Snow cover and turf health

By Florence Sessoms

In 2021, I received funding from the Ontario Turfgrass Research Foundation to evaluate the effect of freezing temperatures on tall fescue after cold de-acclimation. This project was started because false-spring events, which are cold snaps following a series of warm days, seem to occur more often as a side effect of climate change. Our objective is to evaluate the tolerance of turf-type tall fescue cultivars to these false spring events and our experiments are carried out in controlled conditions (growth chamber and freezer) or in field conditions.

One experiment was started in fall 2021 and a second experiment was started in fall 2022. This year, on February 6, 2023, we removed the snow cover on certain plots (7 and 3 days of cold-deacclimation) to start our treatments for the second experiment. Tents were mounted on the plots and two heaters were placed inside to increase the temperatures inside the tents. Altogether, there were 3 treatments: plots received either 0 (no tent), 3, or 7 days of cold-deacclimation.

2 images - the top one shows turfgrass that is brown and dormant while the bottom one shows turfgrass that is green
Figure 1. The plots under the cold-deacclimation tents in February 2022 (top) and February 2023 (bottom). Images by Florence Sessoms.
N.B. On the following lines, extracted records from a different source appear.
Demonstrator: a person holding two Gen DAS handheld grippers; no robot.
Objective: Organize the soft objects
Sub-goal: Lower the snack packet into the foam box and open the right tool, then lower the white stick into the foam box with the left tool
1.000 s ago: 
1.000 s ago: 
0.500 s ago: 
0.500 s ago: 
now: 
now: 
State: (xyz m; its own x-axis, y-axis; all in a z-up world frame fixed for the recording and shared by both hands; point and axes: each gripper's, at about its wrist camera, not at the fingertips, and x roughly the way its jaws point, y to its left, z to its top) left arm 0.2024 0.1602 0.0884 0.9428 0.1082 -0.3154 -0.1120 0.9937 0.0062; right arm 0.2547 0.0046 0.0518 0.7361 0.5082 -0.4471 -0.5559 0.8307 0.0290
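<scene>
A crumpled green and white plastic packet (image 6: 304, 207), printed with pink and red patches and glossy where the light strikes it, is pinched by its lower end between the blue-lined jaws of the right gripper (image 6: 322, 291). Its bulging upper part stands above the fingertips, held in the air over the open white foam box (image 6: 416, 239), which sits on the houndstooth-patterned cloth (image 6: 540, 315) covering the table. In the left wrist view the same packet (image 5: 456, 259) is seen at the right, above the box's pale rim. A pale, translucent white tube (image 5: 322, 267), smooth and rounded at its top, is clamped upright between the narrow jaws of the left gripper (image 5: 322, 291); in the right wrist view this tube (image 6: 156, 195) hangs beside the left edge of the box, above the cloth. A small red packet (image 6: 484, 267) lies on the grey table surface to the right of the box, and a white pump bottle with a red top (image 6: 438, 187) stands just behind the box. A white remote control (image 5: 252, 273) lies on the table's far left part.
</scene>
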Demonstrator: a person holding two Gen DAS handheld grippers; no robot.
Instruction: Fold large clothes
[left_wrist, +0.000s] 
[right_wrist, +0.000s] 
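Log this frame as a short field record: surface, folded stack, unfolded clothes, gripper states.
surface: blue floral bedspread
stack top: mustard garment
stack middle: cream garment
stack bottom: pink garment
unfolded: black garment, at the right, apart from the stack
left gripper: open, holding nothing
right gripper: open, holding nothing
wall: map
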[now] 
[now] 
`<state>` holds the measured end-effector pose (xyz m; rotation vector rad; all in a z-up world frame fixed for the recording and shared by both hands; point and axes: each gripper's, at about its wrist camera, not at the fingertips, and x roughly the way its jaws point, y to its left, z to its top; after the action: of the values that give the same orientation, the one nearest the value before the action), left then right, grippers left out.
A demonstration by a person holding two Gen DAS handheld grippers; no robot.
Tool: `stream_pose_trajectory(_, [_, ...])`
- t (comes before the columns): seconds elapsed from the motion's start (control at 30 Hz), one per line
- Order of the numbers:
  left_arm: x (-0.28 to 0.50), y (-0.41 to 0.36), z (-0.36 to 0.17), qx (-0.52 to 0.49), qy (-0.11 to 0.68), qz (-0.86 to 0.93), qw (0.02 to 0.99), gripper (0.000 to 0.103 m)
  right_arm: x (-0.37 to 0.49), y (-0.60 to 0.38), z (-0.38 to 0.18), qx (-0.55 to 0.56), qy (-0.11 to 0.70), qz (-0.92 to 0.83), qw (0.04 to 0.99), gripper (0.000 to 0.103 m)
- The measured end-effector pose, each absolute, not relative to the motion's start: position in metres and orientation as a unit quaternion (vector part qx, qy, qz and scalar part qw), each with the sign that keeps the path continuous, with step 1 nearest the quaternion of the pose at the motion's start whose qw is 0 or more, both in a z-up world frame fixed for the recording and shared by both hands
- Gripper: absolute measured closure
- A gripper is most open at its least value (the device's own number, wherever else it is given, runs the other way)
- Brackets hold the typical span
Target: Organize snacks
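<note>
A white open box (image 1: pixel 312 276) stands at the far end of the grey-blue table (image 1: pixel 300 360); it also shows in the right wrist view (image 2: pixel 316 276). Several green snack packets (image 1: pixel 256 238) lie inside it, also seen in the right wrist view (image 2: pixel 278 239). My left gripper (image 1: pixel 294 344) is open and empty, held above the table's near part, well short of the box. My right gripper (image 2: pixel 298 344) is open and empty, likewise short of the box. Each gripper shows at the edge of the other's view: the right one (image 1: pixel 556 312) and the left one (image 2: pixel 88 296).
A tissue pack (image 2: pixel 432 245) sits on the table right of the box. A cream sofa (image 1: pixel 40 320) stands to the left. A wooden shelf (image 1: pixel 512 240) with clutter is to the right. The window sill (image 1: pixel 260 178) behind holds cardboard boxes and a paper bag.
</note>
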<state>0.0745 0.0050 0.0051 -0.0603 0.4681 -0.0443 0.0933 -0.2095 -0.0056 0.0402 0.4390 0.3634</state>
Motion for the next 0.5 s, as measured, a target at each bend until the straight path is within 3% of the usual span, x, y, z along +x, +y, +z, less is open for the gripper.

This year, when we removed the tents, I was surprised to observe that all plots were extremely green. I found a picture that was taken under the tent in February 2022 during the first run and observed that all plots were brownish yellow. It was interesting to observe that the two experimental runs presented quite different turfgrass color as seen in Figure 1.

This observation was puzzling as I wondered the cause for the two widely different turf colors. So, I started to look at the fall temperatures and date of first snow cover (above 1” for a minimum of 5 days). For fall 2021, there were 45 days when the average air temperatures were below 50 °F. The fall temperatures in 2022 were quite different with only 30 days of air temperatures below 50°F (and even warmer temperatures occurred during that period) and the beginning of snow cover (Figure 2). Overall, it seems that in fall 2022, the October-November months were warmer than in fall 2021. Toward the end of November 2022, we observed a drop in temperatures, but the field experiment was covered with 2 to 3 inches of snow. Additionally, the snow cover was earlier in 2022 (November 15) than for 2021 (December 5).

two graphs of time vs temperature for two years - 2021 and 2022
Figure 2. Average air temperatures (black line) and snow depth (blue area) observed in fall (September through December) 2021 and 2022 at the University of Minnesota Saint Paul Campus Climate Observatory.

These two different fall climatic conditions resulted in different cold acclimation processes for the 2021-2022 and 2022-2023 field experiments and may explain why the plots differ in appearance from one year to the next.

Snow is a great insulator and can protect the vegetation from certain winter injuries. Figure 3 shows that the 2021-2022 plots were insulated with a snow cover that maintained a consistent temperature while areas where the snow was removed displayed variation of 15°F between day and night.

Graph of soil temperatures observed under snow cover or under bare soil in February 2022
Figure 3. Soil temperatures at two-inch depths observed under snow cover or under bare soil in February 2022. The snow was manually removed of the bare soil area.

I find these observations quite interesting because certain winter injuries can be alleviated by the presence of a snow cover, in particular crown desiccation and freeze. However, long periods of snow cover can result in higher occurrence of snow mold.

When I look at the late fall climatic conditions, I could make the assumptions that the 2021-2022 experimental set-up would be impacted by crown desiccation and/or freezing temperatures due to the absence of snow cover in November 2021. While no plots died during the 2021-2022 winter, we observed a very long spring green-up for all treatments. Snow was totally melted at the end of March 2022, and it took 56 days for the control plots to reach 90% of green cover. Interestingly the 3 and 7 days of cold de-acclimation showed slightly delayed spring green up compared to the control (Figure 4).

graph of % green cover over time
Figure 4. Average percentage of green cover for each treatment observed in spring 2022. Digital images were taken and later analyzed with the free software Turf Analyzer (

For spring 2023, my hypothesis is that spring green-up will be faster for the controls plots and I will observe a stronger impact of cold-deacclimation process on the treated plots; this is because we have observed very different 2021-2022 and 2022-2023 fall and winter conditions between the two experimental set-ups as described above. During this upcoming spring, I will be able to dig out the soil sensors and compare the soil temperatures between the two runs.

While this study is focused on tall fescue, the experimental approach used in this study could also be used to learn more about how other cool-season turfgrasses might respond to warming falls and winters in northern climates.